Setelah selesai membungkus tanganku dengan perban, Lusi membereskan beberapa obat yang ada di meja kemudian memasukkan kedalam tasnya. Lusi masih belum menjawab pertanyaanku. Sepertinya dia sangat tahu perasaanku dan apa yang aku rasakan saat ini. Dia memberiku sedikit waktu untuk menenangkan pikiranku karena dia tahu ini sangat berat bagiku.
"Kamu yang sabar ya. Aku yakin suatu hari nanti Mel bakal inget semua." Akhirnya Lusi menjawab pertanyaanku dan menepuk pundakku untuk memberikan dukungan dan semangat untukku. Aku meringis kecut mendengar jawaban Lusi. Aku tahu dia sangat tulus mengucapkan itu. Tapi bukan itu jawaban yang aku inginkan. Semua jawaban terasa begitu semu dan sepertinya tidak memberiku harapan.
"Setidaknya hanya omong kosong itu yang bisa menguatkanku" Lusi tersenyum manis kepadaku. Dia mengekus-elus pundakku dengan kasar.
"Aku harus pergi.

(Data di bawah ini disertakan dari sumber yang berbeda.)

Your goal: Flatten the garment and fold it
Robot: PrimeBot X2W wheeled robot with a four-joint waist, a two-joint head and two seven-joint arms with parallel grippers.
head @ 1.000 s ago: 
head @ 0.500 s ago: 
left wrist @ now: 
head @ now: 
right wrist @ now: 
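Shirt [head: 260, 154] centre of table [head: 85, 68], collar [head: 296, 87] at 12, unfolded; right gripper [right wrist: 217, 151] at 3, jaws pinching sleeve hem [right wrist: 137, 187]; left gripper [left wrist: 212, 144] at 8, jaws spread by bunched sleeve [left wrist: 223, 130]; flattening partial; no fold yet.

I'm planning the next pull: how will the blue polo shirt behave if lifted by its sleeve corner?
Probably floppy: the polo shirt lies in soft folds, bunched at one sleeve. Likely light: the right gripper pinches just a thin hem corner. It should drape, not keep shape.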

Kamu gak papa aku tinggal ? Aku harus mengurus sesuatu dirumah sakit." Lusi menunjukkan jempolnya kearah pintu keluar menandakan dia harus segera pergi.
Aku menoleh kearah pintu dan kembali menatap Lusi yang sedang menunggu jawabanku. Aku menganggukan kepalaku meyakinkan Lusi bahwa aku baik-baik saja jika Lusi harus pergi. Lusi mengelus lembut pundakku kemudian berdiri dan pergi meninggalkan kami berdua.
Setelah Lusi menghilang dibalik pintu kamar Mel aku berdiri dan melangkahkan kakiku berdiri ditempat semula sebelum Lusi menarikku untuk duduk. Aku terus saja menatap Mel yang saat itu tidak bergerak meski nafasnya masih terlihat dari dadanya. Aku benar-benar sangat takut kehilangan dia. Aku tidak ingin kehilangan dia dengan cara seperti ini. Memikirkan hal itu membuat dadaku sesak dan hatiku seakan tersayat.